While China, for long, has played a pivotal role in almost all regional strategic profile of South Asia -
from sharing of water resources to nuclear weapons and India for obvious reasons, on the other
hand, has developed a threat perception vis-à-vis China - for its role mainly in supporting Pakistan
and gaining critical strategic advantages over the region.
On this background, the report has further suggested that a crisis-prone global economy has been
bringing rapid and vast geo- strategic changes in and around South Asia. And this when coupled
with a governance gap in the countries of the region - potential for increased conflict, wider scope
of regional instability, impact of new technologies, and the ability of the United States and China to
manage their relationship and the nature and intensity of their relations with India, will by and
large define the stability of the global system.
3. A RISING AND A RISKIER ASIA
What China achieved in eliminating poverty and bringing prosperity for its people within a period of
three decades is unparallel in human history. However, what China‟s leadership and its state
controlled media display at times says that the enormous economic and military power it enjoyed -
is yet to be translated into level of confidence and trust in its behavior with other major regional
and global power.
As quoted by Joseph S. Nye Jr. in the New York Times President Hu Jintao in the beginning of this
year said “We must clearly see that international hostile forces are intensifying the strategic plot
of Westernizing and dividing China, and ideological and cultural fields are the focal areas of their
long-term infiltration.” Hu further said “the international culture of the West is strong while we
are weak.”
Similar is the case with India. In a book - South Asia‟s Weak States (OUP, 2011), T.V. Paul, an
Indian Scholar working in Canada has identified four types of weak states in the region: “failed
states, very weak states, weak states and strong weak states”. According to Paul while Afghanistan
comes close to failed states category, Nepal falls under the second grouping.

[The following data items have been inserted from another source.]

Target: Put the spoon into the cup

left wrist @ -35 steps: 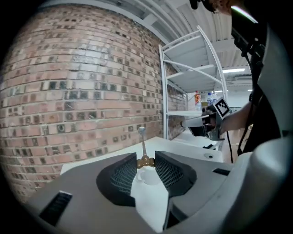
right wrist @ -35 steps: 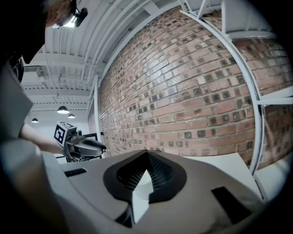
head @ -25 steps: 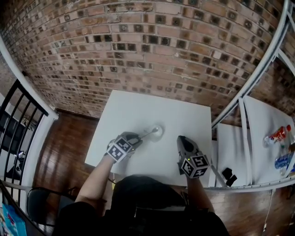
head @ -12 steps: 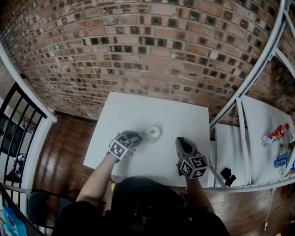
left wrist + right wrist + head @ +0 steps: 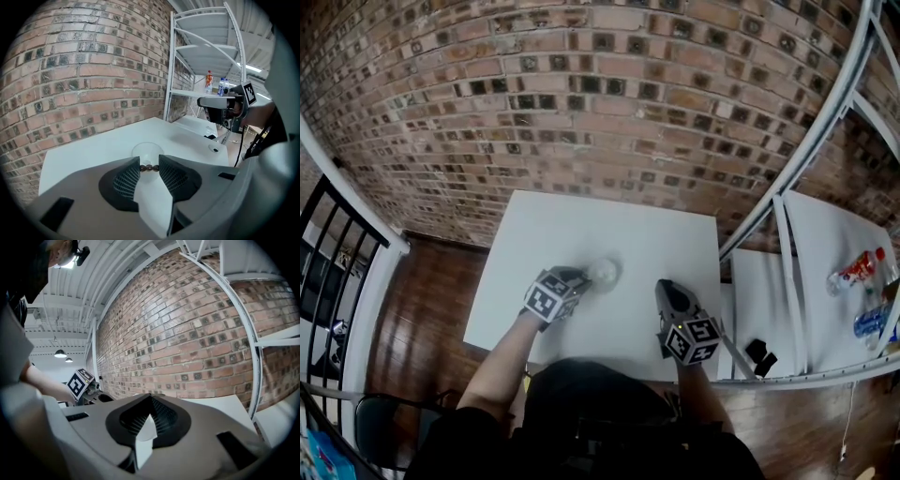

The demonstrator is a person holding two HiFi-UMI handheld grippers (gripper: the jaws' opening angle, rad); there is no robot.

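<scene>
A clear cup [image 5: 604,273] stands near the middle of the white table [image 5: 609,220]. My left gripper [image 5: 581,279] is right against its near side. In the left gripper view the cup [image 5: 147,150] sits just beyond the jaw tips. A short brown beaded piece, the spoon [image 5: 149,167], spans the gap between them, and my left gripper [image 5: 149,167] is shut on it. The rest of the spoon is hidden. My right gripper [image 5: 667,287] hovers at the table's right front, apart from the cup. Its jaws [image 5: 150,399] meet with nothing between them.
A brick wall backs the table. A white metal rack [image 5: 787,244] stands to the right, with bottles [image 5: 860,272] on its shelf and a black object [image 5: 757,354] at its front edge. A black railing [image 5: 337,234] runs along the left, over wooden floor.
My left gripper has slid closer to the cup. The thin spoon shaft seen earlier between gripper and cup no longer shows. The right gripper has stayed put.
</scene>
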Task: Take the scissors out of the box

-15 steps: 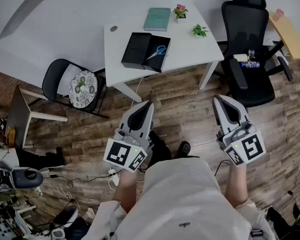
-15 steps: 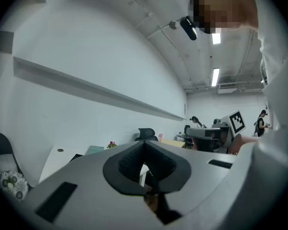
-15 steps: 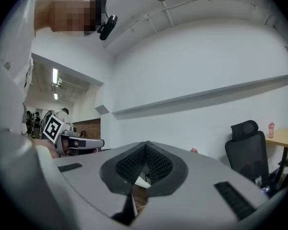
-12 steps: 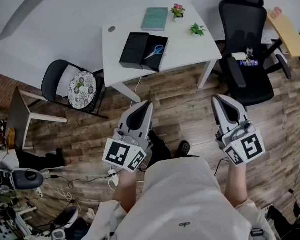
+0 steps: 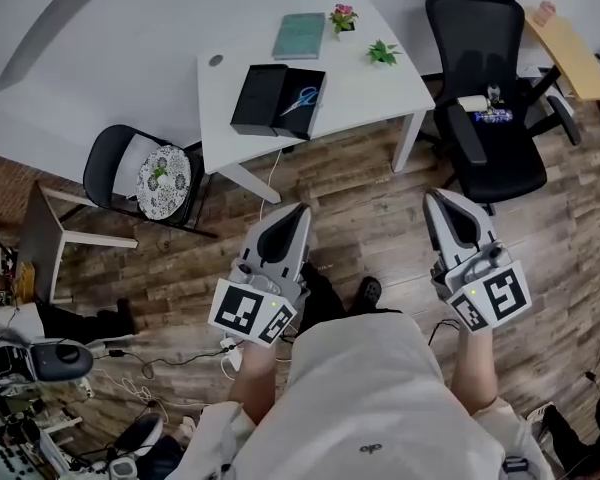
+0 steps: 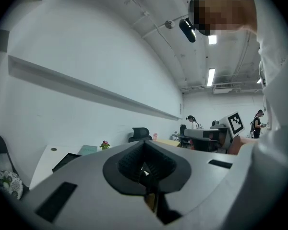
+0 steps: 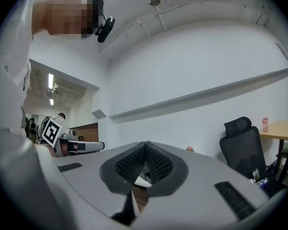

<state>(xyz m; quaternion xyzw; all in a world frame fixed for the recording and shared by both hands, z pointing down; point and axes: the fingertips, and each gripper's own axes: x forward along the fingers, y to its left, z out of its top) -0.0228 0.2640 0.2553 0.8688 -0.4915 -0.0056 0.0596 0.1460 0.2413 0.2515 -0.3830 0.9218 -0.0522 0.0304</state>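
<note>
Blue-handled scissors [image 5: 301, 99] lie in the open half of a black box [image 5: 277, 100] on a white table [image 5: 370, 90] far ahead in the head view. My left gripper [image 5: 298, 211] and right gripper [image 5: 436, 198] are held level over the wooden floor, well short of the table. Both are shut with nothing between the jaws. In the left gripper view the left gripper [image 6: 145, 147] shows closed ribbed pads, with the box [image 6: 67, 160] a dark shape at the left. The right gripper [image 7: 145, 149] shows the same closed pads in its own view.
On the table stand a teal book [image 5: 299, 35], a pink flower pot [image 5: 342, 18] and a green plant [image 5: 382, 54]. A black office chair [image 5: 485, 98] stands right of the table, a black folding chair with a patterned cushion [image 5: 166, 179] to its left. Cables lie on the floor [image 5: 170, 360].
The table and chairs have slid slightly up and left in the head view. Both grippers keep their place and stay shut.
</note>
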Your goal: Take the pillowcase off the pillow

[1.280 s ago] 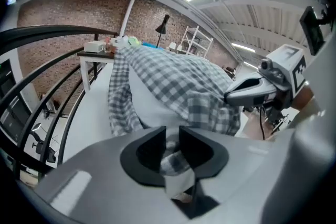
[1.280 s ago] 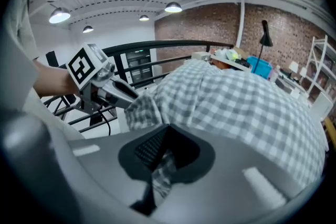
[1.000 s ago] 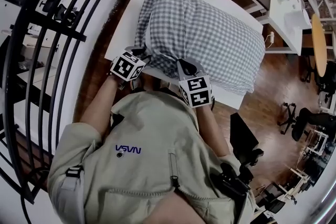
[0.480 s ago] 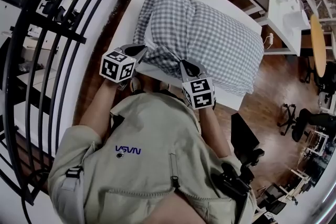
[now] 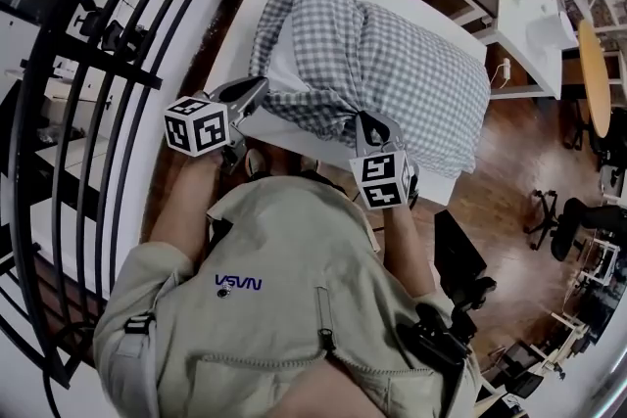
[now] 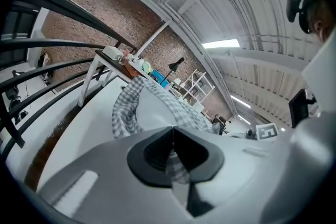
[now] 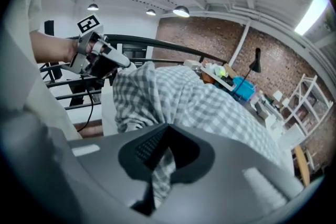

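Left gripper [image 6: 172, 147]: jaws have just been closing and are now pressed together on a fold of the checked pillowcase [image 5: 411, 73]. A strip of the gingham shows between them.

Right gripper [image 7: 164, 150]: jaws pinching another bunch of the same cloth, which hangs down through the gap.

Both grips are on the near end of the pillowcase. The left one is at the near-left corner by the opening and the right one further along the near edge, well apart from it. The hem between them runs as a gathered ridge.

White pillow [image 5: 282, 69] shows bare at the opening, just beyond my left jaws. The rest is still inside the case.

Pillow and case lie diagonally on the white worktop [image 5: 235, 24], far end toward the back corner, near end at the front edge. My left gripper hangs off the worktop's near-left side. The right one sits over the front edge.

The right gripper view shows my left hand and its gripper at upper left, at the corner of the cloth.

Black railing [image 5: 118, 59] runs left of the worktop, wooden floor [image 5: 509, 191] to the right. Brick wall in the background in both gripper views.
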A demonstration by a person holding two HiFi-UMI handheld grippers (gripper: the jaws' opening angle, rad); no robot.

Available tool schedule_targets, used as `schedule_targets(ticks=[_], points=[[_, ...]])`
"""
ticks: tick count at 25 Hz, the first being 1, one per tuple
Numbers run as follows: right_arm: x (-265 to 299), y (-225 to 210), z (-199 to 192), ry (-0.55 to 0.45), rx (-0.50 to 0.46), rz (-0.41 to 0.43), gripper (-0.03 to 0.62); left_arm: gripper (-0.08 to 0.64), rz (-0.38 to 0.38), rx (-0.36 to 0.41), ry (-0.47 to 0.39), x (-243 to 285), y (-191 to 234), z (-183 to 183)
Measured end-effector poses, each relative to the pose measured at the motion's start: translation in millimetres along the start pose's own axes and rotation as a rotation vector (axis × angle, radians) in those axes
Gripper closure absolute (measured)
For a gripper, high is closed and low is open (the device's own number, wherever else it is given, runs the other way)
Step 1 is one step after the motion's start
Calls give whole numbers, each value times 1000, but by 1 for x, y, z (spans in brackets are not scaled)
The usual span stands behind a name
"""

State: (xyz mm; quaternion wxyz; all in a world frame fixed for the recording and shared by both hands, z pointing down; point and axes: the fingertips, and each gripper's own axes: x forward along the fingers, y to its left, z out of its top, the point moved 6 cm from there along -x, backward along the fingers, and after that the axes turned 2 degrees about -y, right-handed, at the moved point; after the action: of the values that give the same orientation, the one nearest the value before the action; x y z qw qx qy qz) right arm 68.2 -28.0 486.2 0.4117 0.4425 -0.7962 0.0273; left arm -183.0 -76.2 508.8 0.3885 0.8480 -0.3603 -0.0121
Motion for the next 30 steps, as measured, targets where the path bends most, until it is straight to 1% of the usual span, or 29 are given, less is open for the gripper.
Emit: schedule_targets(ticks=[2,4,6,9,12,14,16,18,19,21,23,25,26,27,29,30], points=[[-2,-10,-8,31,9,-34,586,549,3,-20,-12,-2,2,1],[-1,-16,-18,52,35,-47,586,549,-13,-16,-6,-2,-1,0],[0,-19,-22,79,12,-81,586,549,-20,2,-5,-3,-4,2],[-6,-25,-20,90,-28,-160,586,549,-19,-40,-52,-9,2,9],[-8,-32,-21,98,-45,-192,586,551,-3,-74,-79,-12,7,10],[-1,-30,-29,119,-31,-167,586,551,26,-81,-57,-9,13,0],[11,-21,-41,152,-5,-108,586,549,56,-77,14,-3,20,-18],[21,-11,-54,174,24,-43,586,543,75,-35,70,-4,19,-32],[23,-8,-58,175,39,-19,586,538,79,-4,71,-7,15,-33],[24,-5,-61,160,62,9,586,537,73,57,18,-17,3,-21],[23,-5,-60,136,85,24,586,492,65,115,-41,-19,-4,-2],[23,-3,-58,114,106,38,586,399,67,172,-40,-6,-3,13],[23,-2,-58,103,118,44,586,342,63,194,-21,5,0,17],[23,1,-57,95,133,51,586,308,52,208,8,20,4,19],[23,6,-56,83,164,65,585,273,33,212,90,54,17,17],[23,7,-55,78,173,71,584,239,36,207,139,71,23,14]])
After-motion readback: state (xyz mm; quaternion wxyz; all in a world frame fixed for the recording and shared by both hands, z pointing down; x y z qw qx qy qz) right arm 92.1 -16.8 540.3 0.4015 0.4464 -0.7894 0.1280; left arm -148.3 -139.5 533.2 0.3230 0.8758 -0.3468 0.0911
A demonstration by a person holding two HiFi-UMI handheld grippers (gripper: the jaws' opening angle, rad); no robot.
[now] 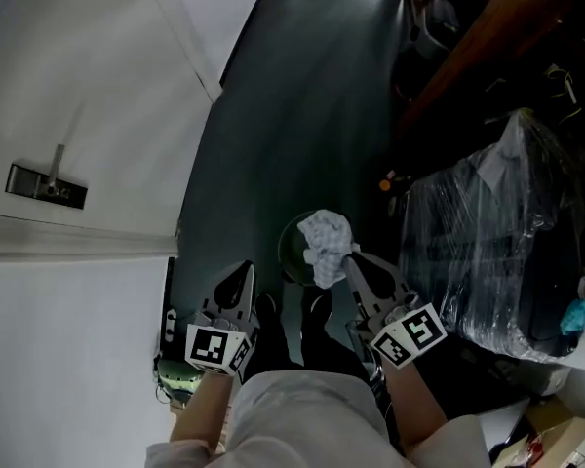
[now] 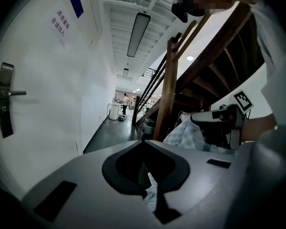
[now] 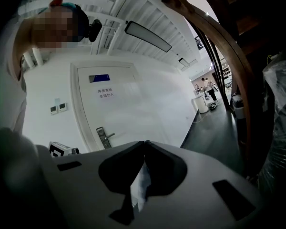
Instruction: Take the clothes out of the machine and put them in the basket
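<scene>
My right gripper (image 1: 349,257) is shut on a pale checked cloth (image 1: 326,241), which hangs bunched over the rim of a dark green round basket (image 1: 291,252) on the floor. In the right gripper view the jaws (image 3: 144,143) meet at their tips, and a strip of the cloth (image 3: 139,187) shows in the slit behind them. My left gripper (image 1: 246,266) hangs to the left of the basket with its jaws together (image 2: 143,142). A pale scrap (image 2: 151,194) shows in its slit, but I cannot tell what it is. The left gripper view also shows the cloth (image 2: 185,133) at the right gripper (image 2: 220,123).
A white door with a metal handle (image 1: 47,185) stands at the left. A plastic-wrapped bundle (image 1: 497,252) sits close to the right of the basket. A wooden stair beam (image 1: 487,27) crosses the upper right. Dark floor (image 1: 302,96) stretches ahead.
</scene>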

Rests of the countries
except India come close to the „weak states‟ type and the most powerful country of the region and
5. an acclaimed economic giant of the 21st Century world – India typifies itself as a “strong weak
state” of South Asia.
This way, including India all South Asian states on varied degree are weak states and have often
failed to meet the core need of their national security, face the threats to their internal security
effectively and build minimum institutional capacity to tackle the complexity of multidimensional
security challenges they face.
When even the major global powers like China and India – right at the vanguard of an Asian
Century, exhibit dire inefficiency in building institutions in enhancing trust with countries in their
neighborhood and fail in taking effective actions against the situations that threaten their
security, ensure stability and sustain economic growth, the buzz word of Asian Century may end into
an odd joke of history.
What drives politicians is still a great puzzle in Asia. It seems they are yet to learn that - history
can always be corrected but the geography is always to be respected and realized with greatest
faith, trust and hope.
Refraining from nurturing its enthusiasm in advancing its strategic edge over India in other South
Asian countries and assuring its neighbors against its territorial ambition in East and South East
Asian waters, China can build a great moral political force that becomes fair to the size of its
economy and its sustenance.
Similarly if India succeeds in maintaining internal peace and stability - effectively and boldly in
addressing the concerns of its small neighbors in South Asia; undoubtedly, with the great reserve
of moral strengths it generates - India confidently can lead the Asian century.
However Herculean task it may be until India and China including countries like Japan, South
Korea, Indonesia and Pakistan gain ability in structuring an institutional framework to consult
each-other in all areas of bilateral and multilateral relations, their massive geo-political edge and
economic clout cannot be realized at the regional and global level.